Our highly anticipated online auctions, Latin America: Modern Art Online and Latin America: Contemporary Art, will feature excellent works by the most sought after artists from the region. Latin America: Contemporary Art Online includes rare works by masters of Abstraction including Joaquín Torres-García, Jesús Rafael Soto and Carlos Cruz-Diez, along with works by coveted living artists Gabriel Orozco and Vik Muniz. Latin America: Modern Art Online features classic examples by Modernist masters, including works by Rufino Tamayo, Fernando Botero, Claudio Bravo, and more. Open for bidding concurrently from 2–26 May, the auctions represent the first time property from the Latin American Art category has been offered exclusively to online bidding. Click through the slideshow for a look at just a few of the highlight lots by the category’s most recognized artists.

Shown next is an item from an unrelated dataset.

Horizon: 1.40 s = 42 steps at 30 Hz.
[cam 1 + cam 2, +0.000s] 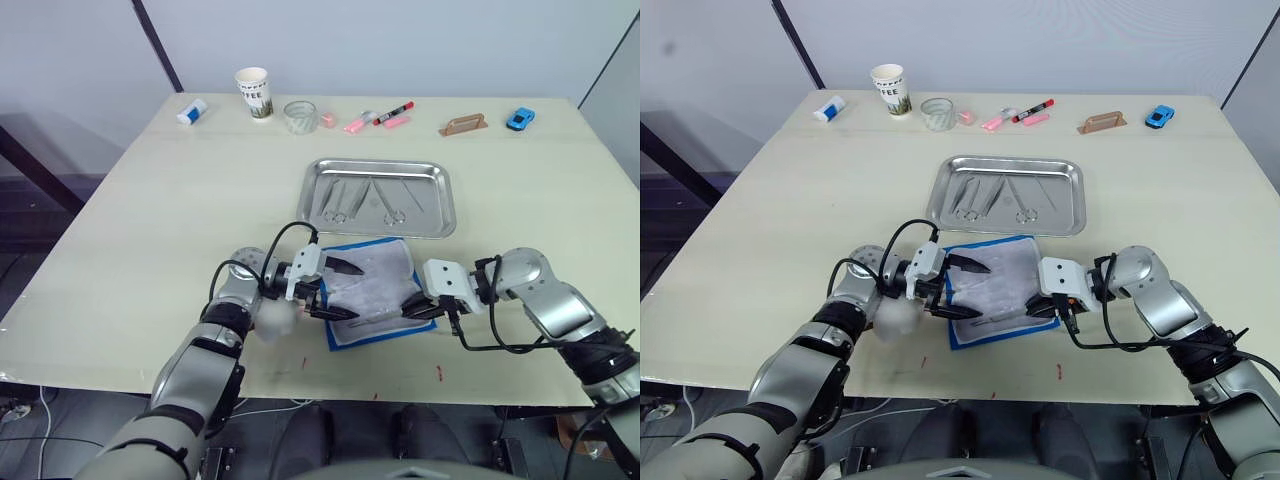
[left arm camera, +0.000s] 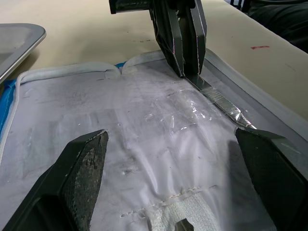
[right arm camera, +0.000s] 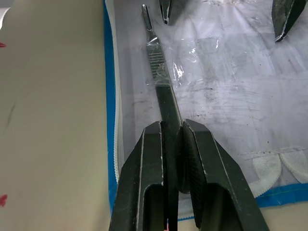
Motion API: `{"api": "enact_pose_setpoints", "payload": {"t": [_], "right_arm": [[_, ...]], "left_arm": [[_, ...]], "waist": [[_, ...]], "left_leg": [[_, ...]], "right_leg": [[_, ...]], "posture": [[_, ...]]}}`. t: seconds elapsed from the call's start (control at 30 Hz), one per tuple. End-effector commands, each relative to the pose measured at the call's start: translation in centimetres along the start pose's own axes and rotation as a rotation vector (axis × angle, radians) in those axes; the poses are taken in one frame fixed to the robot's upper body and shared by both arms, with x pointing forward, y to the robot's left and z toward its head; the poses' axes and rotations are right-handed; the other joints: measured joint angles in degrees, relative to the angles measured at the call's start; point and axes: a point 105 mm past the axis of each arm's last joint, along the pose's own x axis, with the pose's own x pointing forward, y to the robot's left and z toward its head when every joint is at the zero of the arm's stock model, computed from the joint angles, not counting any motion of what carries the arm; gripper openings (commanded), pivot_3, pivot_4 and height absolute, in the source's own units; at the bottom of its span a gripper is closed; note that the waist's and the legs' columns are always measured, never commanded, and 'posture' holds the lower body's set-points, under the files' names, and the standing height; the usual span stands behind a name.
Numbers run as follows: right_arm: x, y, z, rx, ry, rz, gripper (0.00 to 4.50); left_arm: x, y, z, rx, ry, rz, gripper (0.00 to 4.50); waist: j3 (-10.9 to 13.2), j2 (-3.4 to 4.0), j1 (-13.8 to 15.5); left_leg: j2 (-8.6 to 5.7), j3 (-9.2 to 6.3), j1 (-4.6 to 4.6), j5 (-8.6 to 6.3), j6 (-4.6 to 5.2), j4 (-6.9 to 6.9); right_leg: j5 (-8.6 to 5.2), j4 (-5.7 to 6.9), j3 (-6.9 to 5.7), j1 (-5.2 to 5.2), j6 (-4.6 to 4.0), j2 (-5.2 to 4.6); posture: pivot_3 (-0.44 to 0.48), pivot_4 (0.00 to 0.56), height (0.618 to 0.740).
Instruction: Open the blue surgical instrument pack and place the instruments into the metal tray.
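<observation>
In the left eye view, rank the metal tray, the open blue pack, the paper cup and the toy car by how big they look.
1. Metal tray
2. Blue pack, somewhat smaller, though nearer the camera
3. Paper cup
4. Toy car, smallest; cup and car sit farthest away.

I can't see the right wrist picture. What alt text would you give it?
Two black gripper fingers are shut on the handle of a slim silver tool that lies on the pale lining of the opened blue pack. The pack rests on a beige table, and the tips of the other gripper hang spread apart over the lining.
</observation>
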Motion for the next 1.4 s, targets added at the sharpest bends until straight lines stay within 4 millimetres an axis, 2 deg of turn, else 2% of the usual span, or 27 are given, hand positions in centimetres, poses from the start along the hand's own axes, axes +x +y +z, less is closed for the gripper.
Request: {"api": "enact_pose_setpoints", "payload": {"t": [0.03,0.33,0.7,0.87,1.4], "right_arm": [[1.2,1.0,0.2,0.000,0.004,0.035,0.02],[0.9,1.1,1.0,-0.049,0.025,0.019,0.02],[-0.3,0.7,3.2,-0.099,0.054,-0.030,0.02],[-0.6,0.5,3.2,-0.103,0.071,-0.042,0.02],[-2.1,-0.2,3.4,-0.115,0.085,-0.083,0.02]], "left_arm": [[-0.3,-2.2,-2.7,-0.105,0.065,-0.059,4.50],[0.0,-2.2,-2.6,-0.107,0.061,-0.062,4.50],[0.7,-2.8,-2.5,-0.109,0.033,-0.095,4.50],[0.5,-3.4,-3.0,-0.088,0.083,-0.141,4.50],[0.4,-3.6,-3.3,-0.083,0.107,-0.160,4.50]], "waist": [[0.0,0.00,0.0],[0.0,0.00,0.0],[0.0,-0.01,0.1],[0.1,-0.04,0.1],[0.1,-0.08,0.1]], "left_leg": [[0.00,0.00,0.00,0.00,0.00,0.00],[0.00,0.00,0.00,0.00,0.00,0.00],[0.00,0.02,-0.08,0.00,0.00,0.00],[0.00,0.05,-0.11,-0.01,0.00,0.00],[-0.01,0.05,-0.13,-0.01,0.00,-0.01]], "right_leg": [[0.00,0.00,0.00,0.00,0.00,0.00],[0.00,0.00,0.00,0.00,0.00,0.00],[0.00,-0.03,0.00,-0.03,0.00,-0.02],[0.00,-0.10,0.01,-0.04,0.01,-0.05],[-0.01,-0.11,0.00,-0.04,0.01,-0.05]], "posture": [[0.000,0.150,0.718],[0.000,0.150,0.718],[0.000,0.150,0.718],[0.000,0.150,0.718],[0.000,0.150,0.718]]}}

Latin America: Modern Art Online
2–26 May | 12 pm

Latin America: Contemporary Art Online
2–26 May | 2 pm

Cruz-Diez, Torres-García, Bravo, Tamayo and More Highlight the Latin American Online Sales

  • Ángel Botello, Tendiendo ropa, circa 1970. Estimate $8,000–12,000.
    This sweet scene of women hanging clothes to dry, rendered in soft pastel tones, is an excellent example of Angel Botello’s style. Botello employs his characteristic abstract human forms and sharp angles to create a charming and carefully balanced composition.

  • Emilio Pettoruti, Figuras para ballet, 1918. Estimate $18,000–22,000.
    Early in his career, while living in Italy, the Argentine painter Emilio Pettoruti supported his artistic endeavors by working as a set designer for local opera and ballet companies. This charming 1918 watercolor of three ballerinas in bright costumes, bathed in the warm glow of stage lights, was exhibited at the 1920 Venice Biennale.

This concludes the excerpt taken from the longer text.